The agency believes the virus continues to pose a low risk to the general public. 

So far this year, 45 people have been infected with H5N1 tied to exposures to cattle or poultry, with one additional case with an unknown source. CDC officials said that the newly uncovered infections would not be added to the list of confirmed cases. But the study gives fresh urgency to reports of undiagnosed ailments among farmworkers and veterinarians. 

In response to the new data, the CDC is now recommending that any farm workers who were exposed to infected animals be tested for H5N1, whether or not they have symptoms. Previously, the agency advised that only individuals who had been exposed and had symptoms be tested. 

The purpose of this expansion is to intensify case-finding efforts, so that even workers with mild or unnoticeable infections can be offered treatment and isolation.
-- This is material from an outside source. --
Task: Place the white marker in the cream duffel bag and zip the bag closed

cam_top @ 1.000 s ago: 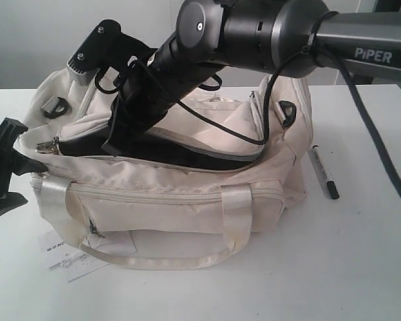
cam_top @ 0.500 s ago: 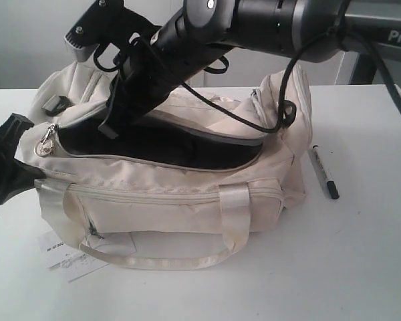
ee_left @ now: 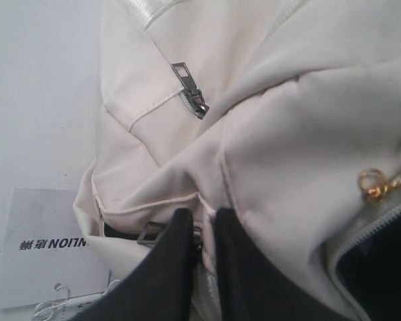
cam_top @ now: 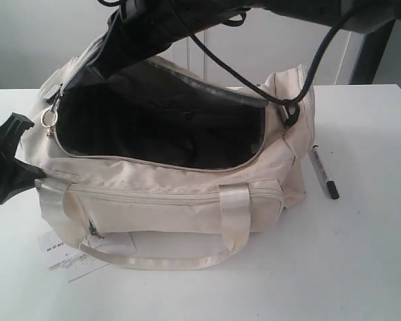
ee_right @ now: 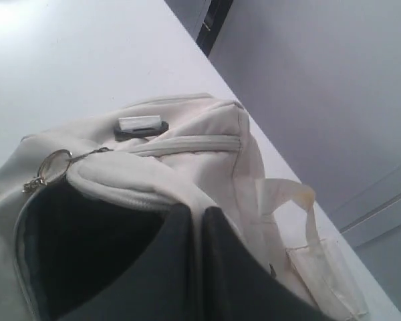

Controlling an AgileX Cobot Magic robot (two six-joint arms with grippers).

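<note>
One cream duffel bag (cam_top: pixel 160 200), one white marker (cam_top: pixel 322 172) beside it.

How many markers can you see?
1. The slim grey-white marker with a black cap lies on the white table by the cream fabric duffel bag's end; others may be hidden.

Above the cream duffel bag (cam_top: pixel 160 194), the right arm (cam_top: pixel 147 33) is cut off by the picture's top edge. Inside the bag all is too dark to tell. The paper tag (cam_top: pixel 57 253) lies half hidden under the bag's front.
</note>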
The CDC is also recommending that Tamiflu be offered to any individuals on a farm with infected animals who’ve had a high-risk exposure — like being splashed with milk from a dairy cow or participating in a culling operation on a poultry farm — without adequate personal protective equipment.

The CDC’s study found that all eight people with H5N1 antibodies had reported cleaning milking parlors, and most reported milking cows. None of them reported wearing respiratory protection and fewer than half wore eye protection. Other research has shown that H5N1 seems to be primarily infecting mammary glands — the amount of virus in the udders of infected cows is very high, and it can stay alive on surfaces and milking machines for hours, leaving little doubt that a lot of spread is happening in milking parlors.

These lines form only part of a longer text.